When we decided to investigate corruption, Ulvi had only one request of me, if he were arrested, I must not stop investigations, I must continue. We were arrested, but our work continued and because of that, Nargiz was arrested. She chose to attend her final interrogation alone, without a lawyer. When they ordered her detention, she met it with a smile, leaving her captors deflated. Elnara had her prison bag packed even before she was arrested. “Even if they sentence me to eight years,” she said, “I’ll come out and still keep working as a journalist.” Hafiz bey uncovered the scale of corruption during his last interrogation, tracing it from the window of the room where he was being questioned. That was his final investigation before his arrest.

And those who thought our youngest, Kekalov, could be broken were wrong. He refused to accept the statement written in his name by the investigators. There is a symbolic number in his part of the case—1984. It was the password for one of the devices unlawfully seized from his home. Anyone who has read George Orwell’s 1984 will easily spot the parallels between that dystopia and the system now ruling Azerbaijan: a society where everyone feels watched, where privacy doesn’t exist, where one more word disappears from the vocabulary, and people struggle to find a word they’re still allowed to speak.
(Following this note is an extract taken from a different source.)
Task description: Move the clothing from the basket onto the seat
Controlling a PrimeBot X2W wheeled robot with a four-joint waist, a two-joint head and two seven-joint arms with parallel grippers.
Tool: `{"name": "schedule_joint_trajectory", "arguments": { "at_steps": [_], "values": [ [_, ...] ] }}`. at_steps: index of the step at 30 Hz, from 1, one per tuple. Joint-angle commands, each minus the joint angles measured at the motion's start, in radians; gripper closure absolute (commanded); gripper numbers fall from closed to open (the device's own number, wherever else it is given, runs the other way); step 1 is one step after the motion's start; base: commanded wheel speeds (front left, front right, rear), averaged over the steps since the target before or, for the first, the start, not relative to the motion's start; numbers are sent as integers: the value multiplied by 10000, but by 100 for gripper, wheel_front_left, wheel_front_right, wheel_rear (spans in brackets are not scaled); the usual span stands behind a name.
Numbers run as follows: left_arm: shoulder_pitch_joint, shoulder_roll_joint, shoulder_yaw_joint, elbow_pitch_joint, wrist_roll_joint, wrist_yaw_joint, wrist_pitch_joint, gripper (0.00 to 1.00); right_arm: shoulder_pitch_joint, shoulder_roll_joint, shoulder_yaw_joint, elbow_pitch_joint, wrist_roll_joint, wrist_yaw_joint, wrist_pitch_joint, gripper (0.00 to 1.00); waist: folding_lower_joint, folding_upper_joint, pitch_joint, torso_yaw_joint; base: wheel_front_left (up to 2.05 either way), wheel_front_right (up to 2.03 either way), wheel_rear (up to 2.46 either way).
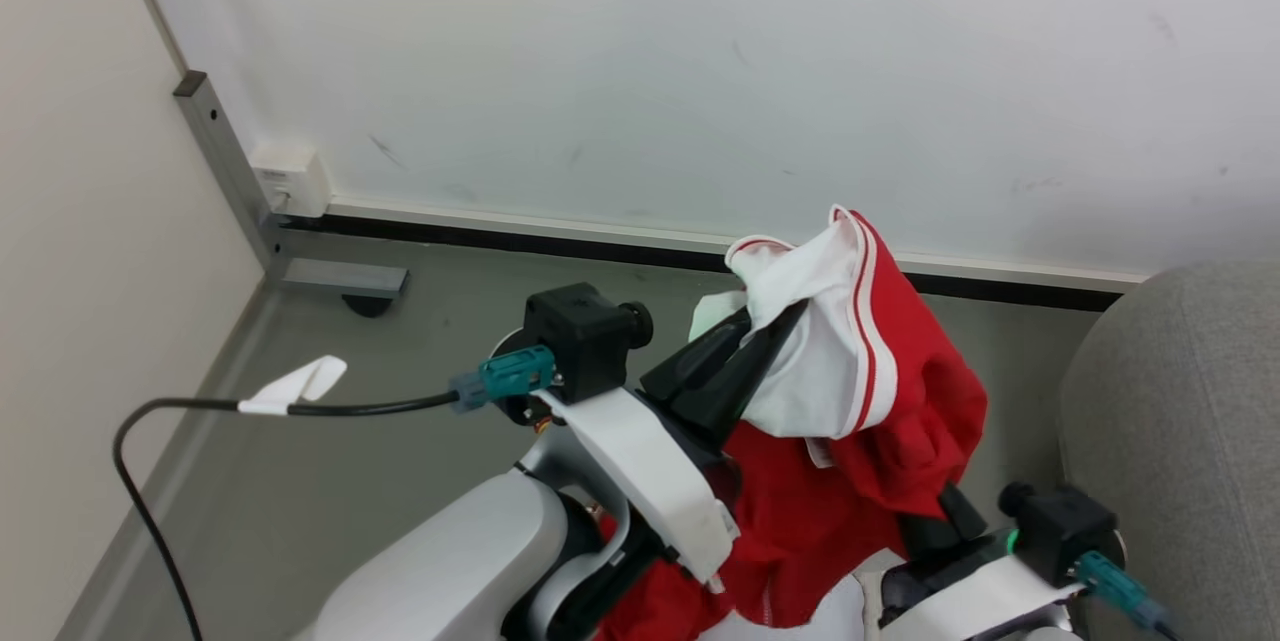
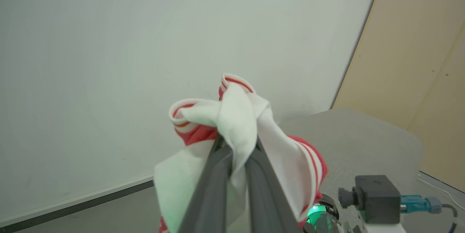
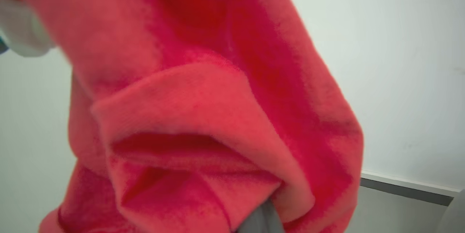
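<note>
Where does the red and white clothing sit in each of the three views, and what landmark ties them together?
Head view: centre right, clothing hangs from the left claw.
Left wrist view: centre, white part of the clothing bunched in that claw.
Right wrist view: close up, red clothing across left and centre.
Shared landmark: dark baseboard under the white wall.

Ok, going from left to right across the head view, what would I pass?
Black cable → left tool → the clothing it pinches → seat.
</note>
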Motion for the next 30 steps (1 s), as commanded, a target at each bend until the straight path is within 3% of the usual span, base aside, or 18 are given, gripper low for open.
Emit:
{"name": "schedule_joint_trajectory", "arguments": {
  "at_steps": [1,2,3,4,5,11,17,30],
  "values": [
    [142,83,52,16,-101,22,-58,100,103,-22,-85,-108,97,-21,-33,100,0,0,11,-29,0,0,0],
    [195,118,57,16,-104,48,-90,100,187,-20,-187,-285,164,-21,-33,100,0,0,24,-69,0,0,0],
    [263,151,62,14,-114,59,-106,87,250,-20,-340,-477,219,-21,-34,100,0,0,44,-114,0,0,0],
    [358,181,70,16,-140,100,-130,29,328,-18,-446,-658,243,-21,-34,100,0,0,58,-167,0,0,0],
    [466,206,68,21,-158,147,-176,0,397,-18,-559,-801,171,-21,-32,100,0,0,72,-227,0,0,0],
    [1100,347,-124,-50,-194,151,-455,0,703,-18,-1192,-1624,-8,-21,-33,100,0,0,173,-738,0,0,0],
    [1516,749,-501,-57,267,-248,-943,0,500,-37,-1906,-2136,-361,-21,-34,100,0,0,339,-1748,0,0,0],
    [1663,1029,-734,277,943,-239,-1694,0,822,-439,-2872,-3052,-561,-20,-20,100,0,0,828,-4480,0,0,0]
  ]
}}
That password, 1984, wasn’t just his code—it was the code of the country. They didn’t realize that when they forced it out of him.

The government wanted to turn us from those who question into those who are questioned. But for the past 19 months, from the head of Baku Pretrial Detention Center to its guards, they’ve had to answer why they are failing to do what the law requires of them.

At a time when almost every floor of the detention center is holding a journalist behind bars, an ironic event takes place: Ilham Aliyev signs a decree to celebrate the 150th anniversary of the national press, founded by Hasan bey Zardabi. Perhaps after imprisoning all independent journalists and shutting down the media, Aliyev feels the need for a grand ceremony. He imagines that after burying the free press, he’ll give a grand funeral speech over its grave. But he forgets that when Zardabi launched the newspaper "Əkinçi", there wasn’t even a state called Azerbaijan yet. In a country where the press was born before the state itself, no matter who is in power, they will never silence its free journalists.

At the end of statements like this, people usually ask the court for freedom. But how can I ask for freedom for seven accused journalists from judges who are not free themselves? Throughout this trial, we were told to address you as “Honourable Judge,” but you never earned that title. Because to be an honourable judge, one must first be just. And to be just, one must first be free. After all, freedom is also a matter of conscience. A person who is not free cannot be moral. I hope one day you’ll tear down the prison walls you’ve built inside yourselves and step into freedom. As for us— we are already free.